Data provided:
--- START ---

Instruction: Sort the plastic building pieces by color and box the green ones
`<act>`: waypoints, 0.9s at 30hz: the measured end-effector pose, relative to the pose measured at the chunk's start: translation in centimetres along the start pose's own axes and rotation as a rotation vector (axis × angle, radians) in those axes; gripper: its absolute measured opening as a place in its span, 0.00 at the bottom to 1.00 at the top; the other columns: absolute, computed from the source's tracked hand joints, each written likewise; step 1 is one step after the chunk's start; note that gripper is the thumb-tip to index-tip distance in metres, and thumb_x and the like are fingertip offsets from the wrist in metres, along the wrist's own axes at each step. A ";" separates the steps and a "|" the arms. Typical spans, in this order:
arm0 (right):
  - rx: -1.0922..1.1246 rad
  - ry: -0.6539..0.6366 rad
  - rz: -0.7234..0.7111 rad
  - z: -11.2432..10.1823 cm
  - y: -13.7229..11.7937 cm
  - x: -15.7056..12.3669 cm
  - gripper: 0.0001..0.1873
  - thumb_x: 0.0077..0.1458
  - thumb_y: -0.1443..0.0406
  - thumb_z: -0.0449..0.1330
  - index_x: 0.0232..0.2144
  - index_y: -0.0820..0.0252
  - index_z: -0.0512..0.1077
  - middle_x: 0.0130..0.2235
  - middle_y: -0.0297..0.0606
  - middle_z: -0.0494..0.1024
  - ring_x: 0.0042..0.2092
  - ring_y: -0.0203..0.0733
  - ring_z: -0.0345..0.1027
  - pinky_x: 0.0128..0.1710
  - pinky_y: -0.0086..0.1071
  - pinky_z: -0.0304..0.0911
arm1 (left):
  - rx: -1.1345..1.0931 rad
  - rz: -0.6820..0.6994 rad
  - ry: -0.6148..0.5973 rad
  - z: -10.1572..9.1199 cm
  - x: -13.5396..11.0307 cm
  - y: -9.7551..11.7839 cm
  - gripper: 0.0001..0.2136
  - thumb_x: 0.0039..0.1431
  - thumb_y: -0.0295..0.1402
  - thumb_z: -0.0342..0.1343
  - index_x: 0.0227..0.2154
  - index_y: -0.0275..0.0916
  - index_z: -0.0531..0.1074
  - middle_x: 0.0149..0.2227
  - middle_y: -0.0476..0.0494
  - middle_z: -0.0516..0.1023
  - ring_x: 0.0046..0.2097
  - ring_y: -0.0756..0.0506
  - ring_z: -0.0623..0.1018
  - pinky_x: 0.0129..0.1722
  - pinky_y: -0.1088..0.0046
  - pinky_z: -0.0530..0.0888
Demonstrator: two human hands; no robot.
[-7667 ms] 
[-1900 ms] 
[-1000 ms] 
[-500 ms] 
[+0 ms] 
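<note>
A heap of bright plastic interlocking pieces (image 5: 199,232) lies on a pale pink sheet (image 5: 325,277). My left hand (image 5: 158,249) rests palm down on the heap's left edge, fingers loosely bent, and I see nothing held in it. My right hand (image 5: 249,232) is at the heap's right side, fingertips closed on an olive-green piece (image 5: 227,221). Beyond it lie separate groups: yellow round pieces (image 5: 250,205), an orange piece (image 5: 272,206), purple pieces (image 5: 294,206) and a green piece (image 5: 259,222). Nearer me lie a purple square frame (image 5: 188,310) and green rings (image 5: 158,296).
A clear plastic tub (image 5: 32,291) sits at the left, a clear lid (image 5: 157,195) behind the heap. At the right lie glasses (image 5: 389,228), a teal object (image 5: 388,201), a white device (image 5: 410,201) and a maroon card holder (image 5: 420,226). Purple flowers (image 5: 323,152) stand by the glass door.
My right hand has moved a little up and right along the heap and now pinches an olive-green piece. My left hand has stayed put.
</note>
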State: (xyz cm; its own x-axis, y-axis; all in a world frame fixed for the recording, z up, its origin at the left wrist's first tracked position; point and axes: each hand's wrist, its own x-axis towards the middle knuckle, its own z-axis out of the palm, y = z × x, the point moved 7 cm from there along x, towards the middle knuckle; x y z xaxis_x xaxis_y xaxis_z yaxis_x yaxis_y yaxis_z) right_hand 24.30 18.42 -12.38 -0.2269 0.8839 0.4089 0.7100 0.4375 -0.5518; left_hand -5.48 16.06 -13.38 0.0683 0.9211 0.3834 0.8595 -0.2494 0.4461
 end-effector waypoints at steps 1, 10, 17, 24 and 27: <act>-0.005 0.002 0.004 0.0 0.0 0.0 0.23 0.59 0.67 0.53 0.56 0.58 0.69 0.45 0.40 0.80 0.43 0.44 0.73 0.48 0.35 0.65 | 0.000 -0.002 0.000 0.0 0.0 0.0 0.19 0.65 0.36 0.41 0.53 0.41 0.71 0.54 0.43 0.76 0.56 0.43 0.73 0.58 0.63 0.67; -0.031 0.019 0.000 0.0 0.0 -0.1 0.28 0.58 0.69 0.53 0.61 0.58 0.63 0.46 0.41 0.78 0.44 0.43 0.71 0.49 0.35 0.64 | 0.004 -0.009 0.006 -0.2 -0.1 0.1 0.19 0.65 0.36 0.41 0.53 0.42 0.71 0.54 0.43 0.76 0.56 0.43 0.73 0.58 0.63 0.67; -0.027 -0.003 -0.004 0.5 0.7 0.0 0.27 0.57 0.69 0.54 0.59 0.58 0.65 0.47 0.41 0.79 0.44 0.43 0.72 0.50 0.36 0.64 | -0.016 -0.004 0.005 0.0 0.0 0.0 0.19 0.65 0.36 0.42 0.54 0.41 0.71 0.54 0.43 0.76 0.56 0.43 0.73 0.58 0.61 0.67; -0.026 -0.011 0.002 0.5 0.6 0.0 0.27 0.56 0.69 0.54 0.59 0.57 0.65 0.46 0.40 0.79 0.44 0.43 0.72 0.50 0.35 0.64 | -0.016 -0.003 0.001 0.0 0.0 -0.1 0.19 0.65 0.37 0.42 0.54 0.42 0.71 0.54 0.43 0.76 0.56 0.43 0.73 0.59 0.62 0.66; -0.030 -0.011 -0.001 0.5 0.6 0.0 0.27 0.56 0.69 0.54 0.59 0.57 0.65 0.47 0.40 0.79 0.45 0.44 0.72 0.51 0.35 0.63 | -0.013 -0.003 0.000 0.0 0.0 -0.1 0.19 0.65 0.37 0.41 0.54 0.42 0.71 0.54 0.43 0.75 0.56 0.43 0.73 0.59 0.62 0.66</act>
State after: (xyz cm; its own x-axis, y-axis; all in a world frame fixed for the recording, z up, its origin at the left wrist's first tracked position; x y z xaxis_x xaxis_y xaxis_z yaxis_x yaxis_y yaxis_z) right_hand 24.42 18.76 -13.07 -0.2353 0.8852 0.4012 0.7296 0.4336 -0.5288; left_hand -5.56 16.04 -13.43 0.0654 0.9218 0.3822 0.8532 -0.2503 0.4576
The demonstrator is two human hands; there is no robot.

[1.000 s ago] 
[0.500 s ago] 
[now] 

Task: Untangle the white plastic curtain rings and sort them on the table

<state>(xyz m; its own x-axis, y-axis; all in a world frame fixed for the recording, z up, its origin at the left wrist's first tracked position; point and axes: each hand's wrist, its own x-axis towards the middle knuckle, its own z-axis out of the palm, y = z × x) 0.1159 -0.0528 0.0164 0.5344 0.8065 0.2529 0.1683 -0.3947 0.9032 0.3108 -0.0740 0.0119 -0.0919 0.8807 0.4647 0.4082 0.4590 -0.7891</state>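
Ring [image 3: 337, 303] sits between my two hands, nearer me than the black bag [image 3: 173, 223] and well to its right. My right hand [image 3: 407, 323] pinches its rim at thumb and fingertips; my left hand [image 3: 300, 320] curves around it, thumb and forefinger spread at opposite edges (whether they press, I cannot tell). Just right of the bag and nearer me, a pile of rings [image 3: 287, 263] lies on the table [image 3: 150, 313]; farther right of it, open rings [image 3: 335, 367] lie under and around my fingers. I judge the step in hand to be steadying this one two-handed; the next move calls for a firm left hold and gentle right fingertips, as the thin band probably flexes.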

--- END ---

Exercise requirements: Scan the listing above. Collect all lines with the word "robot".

Solution to this task:
Demonstrator: two human hands; no robot.
The demonstrator is two human hands; there is no robot.

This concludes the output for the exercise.